MEO e Vodafone lideram corrida pela fiabilidade das redes móveis em Portugal, revelam dados da Ookla

As operadoras de telecomunicações portuguesas estão a reforçar os investimentos na modernização da rede para consolidar a sua posição num mercado cada vez mais competitivo, impulsionado pela entrada de novos players no mercado.

André Manuel Mendes
Outubro 14, 2025
9:47

As operadoras de telecomunicações portuguesas estão a reforçar os investimentos na modernização da rede para consolidar a sua posição num mercado cada vez mais competitivo, impulsionado pela entrada de novos players no mercado.

A empresa romena Digi tem conquistado clientes com pacotes flexíveis e de baixo custo, pressionando as margens e forçando os operadores tradicionais a diferenciarem-se pela fiabilidade e resiliência da sua infraestrutura.

A estratégia da DIGI baseia-se num acordo de roaming próprio, que mantém a concorrência centrada no preço, em vez da cobertura. Esta abordagem tem levado as operadoras estabelecidas — MEO, Vodafone Portugal e NOS — a apostar fortemente na infraestrutura como vantagem competitiva.
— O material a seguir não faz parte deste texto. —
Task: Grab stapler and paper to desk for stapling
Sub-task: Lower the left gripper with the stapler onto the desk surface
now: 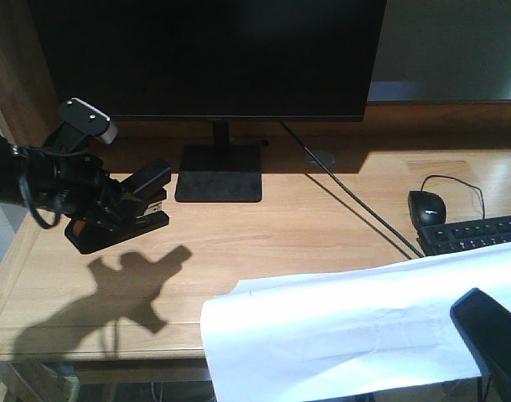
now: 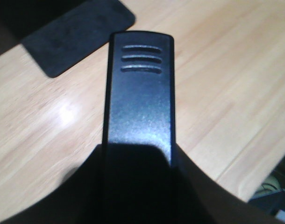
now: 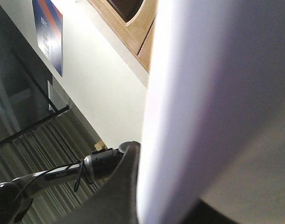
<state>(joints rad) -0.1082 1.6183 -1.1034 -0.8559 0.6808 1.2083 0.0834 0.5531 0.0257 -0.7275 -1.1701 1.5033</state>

O apagão na rede ibérica no início deste ano evidenciou a importância da resiliência: a limitada autonomia energética e a fraca redundância geográfica da rede da DIGI resultaram em menor desempenho, segundo dados da Ookla.

Para reforçar a fiabilidade, as operadoras estão a investir na diversificação do uso do espectro, na densificação da cobertura e na implementação do 5G Standalone (SA). Uma análise independente conduzida pela RootMetrics, com base em testes realizados no primeiro semestre de 2025, permitiu quantificar o desempenho das redes móveis nacionais em Lisboa, Porto, Madeira, Açores e ao longo de uma rota nacional de mais de 9.500 quilómetros, envolvendo cerca de 110 mil amostras recolhidas em cenários interiores e exteriores.

A MEO e a Vodafone destacam-se na liderança da fiabilidade. A MEO beneficia de uma cobertura abrangente em banda média e baixa, o que garante maior taxa de sucesso de acesso e tempos de configuração de chamadas mais rápidos, além de lhe ter valido o prémio de “Melhor 5G” com base nos dados do Speedtest®. Já a Vodafone assume a dianteira em latência de acesso e fiabilidade de vídeo nas principais cidades, sustentada por uma agregação avançada de operadoras e uma infraestrutura de núcleo mais robusta.

A NOS aposta na expansão do 5G SA, com particular incidência nas áreas urbanas. Em Lisboa, 56% das amostras já utilizam esta nova arquitetura de rede, em comparação com apenas 9% a nível nacional. A estratégia baseia-se na utilização intensiva da banda média de 3,5 GHz e numa redução significativa da latência, o que se traduz em ganhos de desempenho e experiência de utilização mais consistente.

Já a DIGI apresenta uma rede assente numa banda média estreita, com forte dependência dos 2,6 GHz e ausência de banda baixa. Esta configuração limita o alcance e a fiabilidade da rede, ainda que os tempos de configuração de chamadas sejam competitivos com os da MEO. Contudo, o tempo em 5G continua substancialmente abaixo do registado pelos operadores tradicionais em todas as regiões analisadas.

As disparidades regionais de desempenho mantêm-se evidentes, com a Madeira e os Açores a registarem resultados mais fracos devido à menor densidade de rede e à forte dependência da banda baixa para cobrir terrenos acidentados. Nestes territórios, a menor presença de 5G implica mais transições entre gerações de rede, aumentando o risco de falhas e atrasos, agravados por percursos de tráfego mais longos até aos gateways no continente.